**WHAT THE TASK REQUIRES:**
From the first line to the last, retype the records exactly without their images.

Items from a data source:

<<<<

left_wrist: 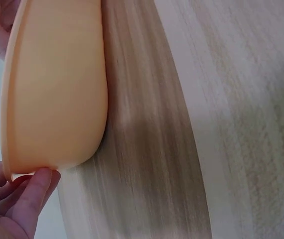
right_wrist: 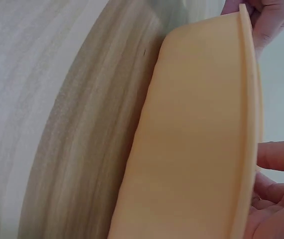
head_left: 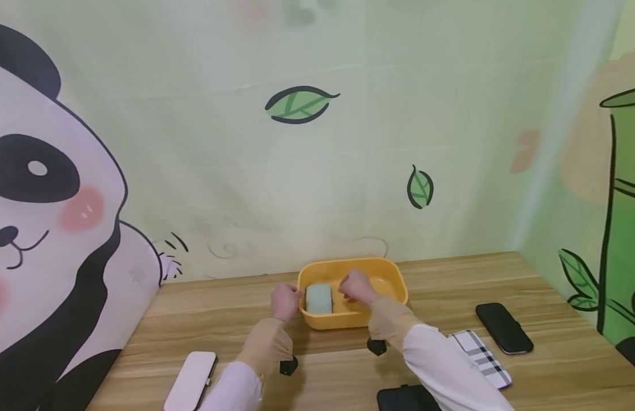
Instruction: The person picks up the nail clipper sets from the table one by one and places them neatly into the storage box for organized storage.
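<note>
Tub (head_left: 343,322) of yellow-orange plastic, oblong, round-cornered: upright on the wood-grain table (head_left: 230,337), near the pale green printed backdrop (head_left: 358,188). Inside, left end: one pale blue-green, round-edged box (head_left: 319,298).

My left hand (head_left: 284,302): thumb and fingers pinched on the tub's left end. My right hand (head_left: 357,286): over the interior, beside the box, fingers bent — whether they hold anything, I cannot tell.

Risks, as I judge: a tug from my left pinch could tilt or slide the tub; a knock from my right knuckles could shift the box.

Around: one whitish oblong slab (head_left: 190,379), left; one black slab (head_left: 504,328), far right; one black-and-white checked slab (head_left: 484,361) and one black item (head_left: 403,398), both partly behind my white right sleeve (head_left: 445,368). My beige right cuff (head_left: 391,321) crosses the tub's front right corner — blocking sight of it.
</note>
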The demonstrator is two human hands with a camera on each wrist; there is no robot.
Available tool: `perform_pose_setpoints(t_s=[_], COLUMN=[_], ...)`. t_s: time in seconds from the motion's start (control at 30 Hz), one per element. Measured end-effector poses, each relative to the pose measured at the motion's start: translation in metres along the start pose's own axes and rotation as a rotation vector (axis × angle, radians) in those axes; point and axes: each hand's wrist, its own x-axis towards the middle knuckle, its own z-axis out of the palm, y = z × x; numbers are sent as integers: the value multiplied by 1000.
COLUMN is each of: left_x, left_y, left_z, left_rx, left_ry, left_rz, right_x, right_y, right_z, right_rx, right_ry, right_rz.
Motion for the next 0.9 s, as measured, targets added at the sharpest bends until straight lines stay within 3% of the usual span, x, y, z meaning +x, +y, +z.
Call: perform_pose_setpoints(t_s=[0.07, 0.13, 0.2, 0.23, 0.3, 0.43, 0.47, 0.53, 0.63, 0.67, 0.73, 0.8, 0.83, 0.9], left_x=[18, 47, 64, 59, 68, 50, 59, 51, 62, 74, 84, 92, 88, 66], left_y=[-25, -68, -90, -80, -95, -76, -90, -80, -94, -110, -128, -137, -132, -98], left_z=[13, 35, 47, 41, 48, 32, 40, 34, 40, 50, 57, 60, 57, 39], left_rx=[-20, -20, 3, 24, 18, 6, -1, 25, 47, 15, -33, -77, -87, -54], left_ry=[-17, -17, -23, -36, -25, -14, -8, -20, -34, -38, -39, -56, -67, -89], left_rz=[0, 16, -9, -32, 1, 62, 77, 53, 1, -20, -32, -57, -61, -73], right_x=[-2, -4, -6, -7, -9, -12, -13, -14, -17, -18, -19, -21, -22, -23], right_y=[-1, -3, -5, -5, -7, -6, -5, -5, -6, -6, -6, -6, -6, -6], right_z=[-3, -6, -9, -10, -13, -20, -22, -26, -32, -34, -37, -39, -41, -43], right_rx=[25, 53, 72, 78, 88, 124, 134, 162, 188, 192, 199, 200, 201, 203], right_ry=[-10, -15, -20, -23, -29, -57, -64, -78, -86, -88, -88, -93, -96, -97], right_rz=[2, 4, 5, 5, 7, 6, 0, -1, -1, -1, 11, 17, 21, 38])
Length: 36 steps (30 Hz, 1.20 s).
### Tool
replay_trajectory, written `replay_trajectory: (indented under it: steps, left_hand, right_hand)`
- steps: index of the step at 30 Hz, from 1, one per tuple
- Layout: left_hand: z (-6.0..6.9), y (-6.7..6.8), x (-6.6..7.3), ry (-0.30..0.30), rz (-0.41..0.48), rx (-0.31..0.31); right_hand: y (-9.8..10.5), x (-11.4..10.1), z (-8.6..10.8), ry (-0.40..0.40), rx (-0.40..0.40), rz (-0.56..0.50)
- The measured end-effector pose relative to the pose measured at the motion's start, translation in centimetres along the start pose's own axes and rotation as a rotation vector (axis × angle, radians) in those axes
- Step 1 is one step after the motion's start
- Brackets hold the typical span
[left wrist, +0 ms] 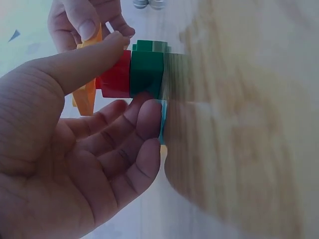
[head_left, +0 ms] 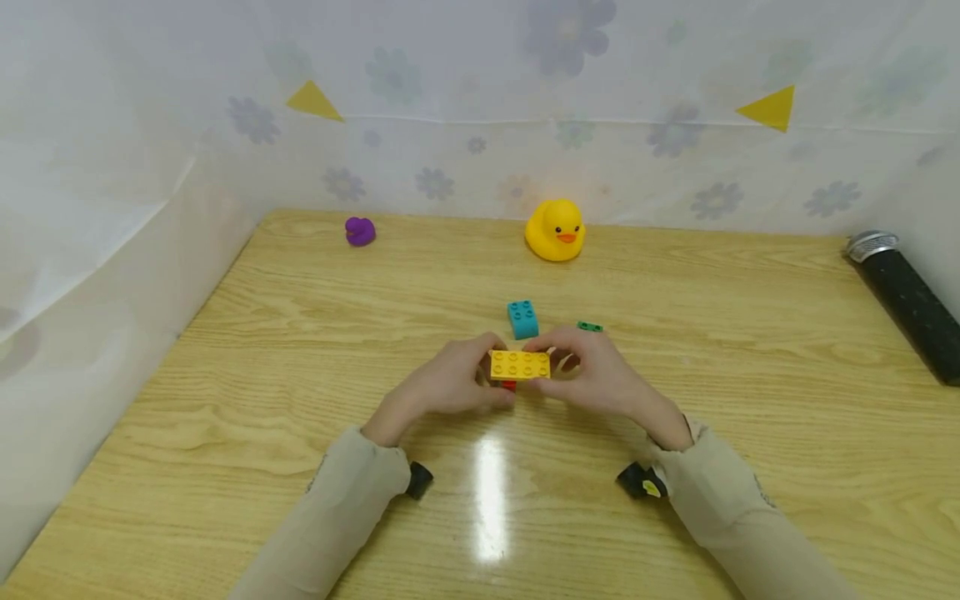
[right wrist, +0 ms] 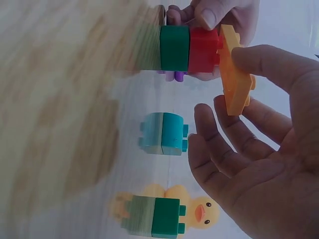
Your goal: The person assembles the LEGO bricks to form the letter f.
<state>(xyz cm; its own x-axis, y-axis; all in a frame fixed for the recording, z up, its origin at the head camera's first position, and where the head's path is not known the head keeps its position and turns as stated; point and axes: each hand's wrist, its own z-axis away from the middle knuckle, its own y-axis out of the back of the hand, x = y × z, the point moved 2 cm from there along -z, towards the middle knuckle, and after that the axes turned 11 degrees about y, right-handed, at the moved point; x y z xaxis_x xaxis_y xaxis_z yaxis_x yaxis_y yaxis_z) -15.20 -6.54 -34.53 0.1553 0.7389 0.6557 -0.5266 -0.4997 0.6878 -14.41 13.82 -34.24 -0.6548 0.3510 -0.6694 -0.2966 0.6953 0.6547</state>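
Observation:
My right hand (head_left: pixel 592 371) pinches a yellow toy brick (head_left: pixel 520 366) with two rows of studs between thumb and fingers. The brick sits at a tilt over the studs of a red brick (right wrist: pixel 203 50). Below the red brick is a green brick (right wrist: pixel 174 48), which stands on the table. My left hand (head_left: pixel 457 377) holds the red brick from the side, its thumb on one face and its fingers curled on the other. From the head view the yellow brick hides most of this stack.
Just beyond the hands stand a teal brick (head_left: pixel 522 320) and another green brick (head_left: pixel 590 327). Farther back are a yellow duck (head_left: pixel 555 232) and a small purple duck (head_left: pixel 360 232). A black microphone (head_left: pixel 907 304) lies at the right edge of the wooden table (head_left: pixel 225 400).

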Motion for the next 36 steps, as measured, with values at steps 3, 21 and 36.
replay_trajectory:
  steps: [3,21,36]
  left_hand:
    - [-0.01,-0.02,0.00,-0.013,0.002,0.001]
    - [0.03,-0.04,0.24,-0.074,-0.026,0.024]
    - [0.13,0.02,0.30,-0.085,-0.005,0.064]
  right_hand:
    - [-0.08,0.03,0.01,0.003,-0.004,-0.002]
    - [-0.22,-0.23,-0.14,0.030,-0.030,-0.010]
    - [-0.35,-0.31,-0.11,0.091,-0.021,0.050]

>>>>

**EXERCISE ANSWER:**
left_wrist: 
right_wrist: 
head_left: 
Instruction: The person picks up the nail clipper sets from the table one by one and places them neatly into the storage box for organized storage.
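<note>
Tub (head_left: 343,322) of yellow-orange plastic, oblong, round-cornered: upright on the wood-grain table (head_left: 230,337), near the pale green printed backdrop (head_left: 358,188). Inside, left end: one pale blue-green, round-edged box (head_left: 319,298).

My left hand (head_left: 284,302): thumb and fingers pinched on the tub's left end. My right hand (head_left: 357,286): over the interior, beside the box, fingers bent — whether they hold anything, I cannot tell.

Risks, as I judge: a tug from my left pinch could tilt or slide the tub; a knock from my right knuckles could shift the box.

Around: one whitish oblong slab (head_left: 190,379), left; one black slab (head_left: 504,328), far right; one black-and-white checked slab (head_left: 484,361) and one black item (head_left: 403,398), both partly behind my white right sleeve (head_left: 445,368). My beige right cuff (head_left: 391,321) crosses the tub's front right corner — blocking sight of it.
</note>
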The demonstrator is two human hands with a camera on each wrist; there is no robot.
Available tool: `perform_pose_setpoints(t_s=[_], COLUMN=[_], ...)`. t_s: time in seconds from the motion's start (control at 30 Hz), one per element. Measured end-effector poses, each relative to the pose measured at the motion's start: translation in metres along the start pose's own axes and rotation as a rotation vector (axis × angle, radians) in those axes; point and axes: each hand's wrist, its own x-axis towards the middle knuckle, its own z-axis out of the palm, y = z × x; numbers are sent as integers: the value multiplied by 1000.
COLUMN is each of: left_x, left_y, left_z, left_rx, left_ry, left_rz, right_x, right_y, right_z, right_rx, right_ry, right_rz.
Motion for the next 0.9 s, as measured, targets added at the sharpest bends until straight lines stay within 3% of the usual span, x, y, z meaning +x, +y, +z.
Call: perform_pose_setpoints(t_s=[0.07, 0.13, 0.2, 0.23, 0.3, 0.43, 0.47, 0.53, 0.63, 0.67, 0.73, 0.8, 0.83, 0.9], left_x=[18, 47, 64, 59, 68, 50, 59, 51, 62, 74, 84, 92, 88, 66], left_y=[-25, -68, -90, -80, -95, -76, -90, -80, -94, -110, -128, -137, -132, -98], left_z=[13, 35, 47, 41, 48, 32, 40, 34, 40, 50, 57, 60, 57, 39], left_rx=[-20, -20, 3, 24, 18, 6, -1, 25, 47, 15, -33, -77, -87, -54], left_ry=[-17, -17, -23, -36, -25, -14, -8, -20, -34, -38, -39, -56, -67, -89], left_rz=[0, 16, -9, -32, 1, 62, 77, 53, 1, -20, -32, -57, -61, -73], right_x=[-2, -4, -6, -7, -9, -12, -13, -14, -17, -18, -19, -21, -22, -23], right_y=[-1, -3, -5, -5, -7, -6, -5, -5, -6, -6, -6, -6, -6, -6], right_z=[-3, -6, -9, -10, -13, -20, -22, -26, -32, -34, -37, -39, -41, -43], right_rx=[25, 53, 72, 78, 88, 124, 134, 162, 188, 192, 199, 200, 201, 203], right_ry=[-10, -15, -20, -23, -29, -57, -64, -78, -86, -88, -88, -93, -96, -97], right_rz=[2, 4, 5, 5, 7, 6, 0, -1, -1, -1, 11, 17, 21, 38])
Length: 36 steps (30 Hz, 1.20 s).
### Tool
replay_trajectory, written `replay_trajectory: (indented under it: steps, left_hand, right_hand)`
- steps: index of the step at 30 Hz, from 1, one per tuple
- Layout: left_hand: z (-6.0..6.9), y (-6.7..6.8), x (-6.6..7.3), ry (-0.30..0.30), rz (-0.41..0.48), rx (-0.31..0.31); right_hand: y (-9.8..10.5), x (-11.4..10.1), z (-8.6..10.8), ry (-0.40..0.40), rx (-0.40..0.40), rz (-0.56..0.50)
- The measured end-effector pose relative to the pose measured at the motion's start, translation in centimetres along the start pose's own axes and rotation as a rotation vector (axis × angle, radians) in those axes
- Step 1 is one step after the motion's start
- Brackets hold the typical span
[left wrist, +0 ms] 
[head_left, +0 ms] 
[right wrist, +0 ms] 
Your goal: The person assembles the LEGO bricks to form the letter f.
<state>(xyz cm; its own x-axis, y-axis; all in a frame fixed for the recording, z up, its origin at the head camera's first position, and where the head's path is not known the head keeps its position and turns as stated; point and axes: each hand's wrist, its own z-axis away from the middle knuckle, its own y-axis out of the back of the hand, x = y × z, the point moved 2 cm from there along -z, towards the middle knuckle, and after that the axes turned 11 degrees about y, right-handed, at the moved point; x y z xaxis_x xaxis_y xaxis_z yaxis_x yaxis_y yaxis_z) -15.20 -6.54 -34.53 0.1553 0.7389 0.6557 -0.5266 -0.4997 0.6878 -14.41 13.82 -34.24 -0.6548 0.3510 -0.6694 -0.2966 0.6953 0.6547</state>
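Observation:
My right hand (head_left: pixel 592 371) pinches a yellow toy brick (head_left: pixel 520 366) with two rows of studs between thumb and fingers. The brick sits at a tilt over the studs of a red brick (right wrist: pixel 203 50). Below the red brick is a green brick (right wrist: pixel 174 48), which stands on the table. My left hand (head_left: pixel 457 377) holds the red brick from the side, its thumb on one face and its fingers curled on the other. From the head view the yellow brick hides most of this stack.
Just beyond the hands stand a teal brick (head_left: pixel 522 320) and another green brick (head_left: pixel 590 327). Farther back are a yellow duck (head_left: pixel 555 232) and a small purple duck (head_left: pixel 360 232). A black microphone (head_left: pixel 907 304) lies at the right edge of the wooden table (head_left: pixel 225 400).
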
Motion for the next 36 steps, as measured, with values at steps 3, 21 and 36.
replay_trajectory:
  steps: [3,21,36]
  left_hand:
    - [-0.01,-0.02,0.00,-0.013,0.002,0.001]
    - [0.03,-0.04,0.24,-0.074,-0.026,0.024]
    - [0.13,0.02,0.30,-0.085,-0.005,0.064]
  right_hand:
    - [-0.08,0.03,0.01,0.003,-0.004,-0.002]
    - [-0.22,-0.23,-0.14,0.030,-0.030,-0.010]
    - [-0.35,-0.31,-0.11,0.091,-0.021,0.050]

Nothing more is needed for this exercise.